Now we will modify the proposal function to make very small moves. This will result in inefficient sampling, and difficulty in finding the stationary distribution.
proposal.function <- function(param) {
return(c(rnorm(1, mean = param[1], sd = 0.01), abs(rnorm(1, mean = param[2],
sd = 0.01)))) # the abs is so that there is to avoid negative proposals for the starndard deviation
}
As before, run the MCMC:
ch3 <- mcmc_bayesian(startvals = c(5, 3), iterations = 10000)
Produce similar plots to those of the previous examples:
par(mfrow = c(2, 1))
rem_burnin <- 100:nrow(ch3)
plot(ch3[, 1], type = "l", xlab = "MCMC step", ylab = expression(paste("Estimate of ",
mu)), main = "Fig 3A.")
lines(x = 1:10000, y = rep(mean(x), 10000), col = "red", lwd = 2)
text(6500, 7, labels = paste("The ESS is: ", round(effectiveSize(mcmc(ch3[,
1])), 2), "\nHigh autocorrelation:\n Increase ESS by reducing \nsampling frequency AND \nincreasing chain length"),
cex = 0.7)
text(1500, 8, labels = "True value", col = "red", cex = 0.7)

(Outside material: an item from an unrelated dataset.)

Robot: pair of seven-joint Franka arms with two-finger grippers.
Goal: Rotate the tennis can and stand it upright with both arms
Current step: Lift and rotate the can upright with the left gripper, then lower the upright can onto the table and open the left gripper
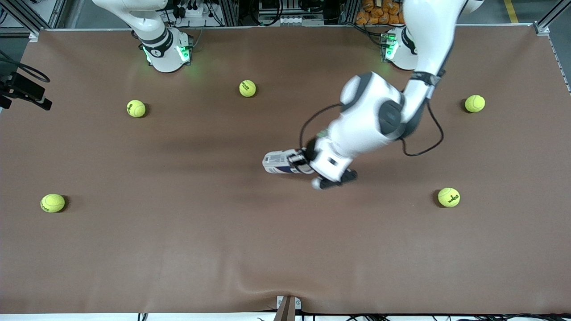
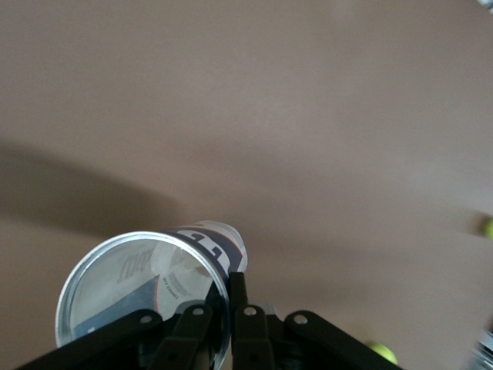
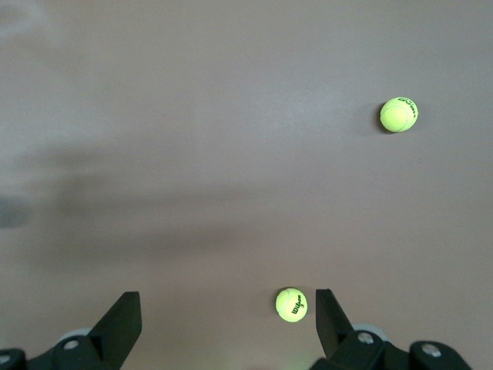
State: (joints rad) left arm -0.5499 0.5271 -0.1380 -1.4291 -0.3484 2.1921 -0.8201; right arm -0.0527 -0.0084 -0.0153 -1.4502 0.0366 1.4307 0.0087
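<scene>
Front view: tennis can [image 1: 279, 162] lies at frame center on the counter [image 1: 178, 249], clamped by the left tool [image 1: 298, 161].
Left wrist view: can's silvery rim [image 2: 115, 258] at lower frame, held between fingers [image 2: 239, 297].
Right wrist view: right tool [image 3: 227, 324], spread wide, over a ball [image 3: 291, 304].

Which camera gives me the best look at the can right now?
The left wrist view: the can fills the near frame, its silvery rim and label clear, with the left gripper shut on its side. The front view shows only the can's end sticking out from under the left arm. The right wrist view shows no can.
</scene>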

hist(ch3[rem_burnin, 1], col = rgb(0, 0, 0.5, 0.7), xlab = expression(paste("Estimate of ",
mu)), main = "", freq = F)
lines(x = c(mean(x), mean(x)), y = c(0, 4), col = "red", lwd = 2)
par(mfrow = c(2, 1))
plot(ch3[, 2], type = "l", xlab = "MCMC step", ylab = expression(paste("Estimate of ",
sigma)), main = "Fig 3B.")
lines(x = 1:10000, y = rep(sd(x), 10000), col = "red", lwd = 2)
text(7000, 4, labels = paste("The ESS is: ", round(effectiveSize(mcmc(ch3[,
2])), 2)), cex = 0.7)
hist(ch3[rem_burnin, 2], col = rgb(0, 0, 0.5, 0.7), xlab = expression(paste("Estimate of ",
sigma)), main = "", freq = F)
lines(x = c(sd(x), sd(x)), y = c(0, 4), col = "red", lwd = 2)
The MCMC is moving frequently around the parameter space, but these moves are ineffcient in that they do not find the stationary distribution. There is a high level of autocorrelation between steps, resulting in low ESS. As in Example 2, the solution is to increase the MCMC chain length, but in this case it is also useful to reduce the sampling frequency to avoid very large output files.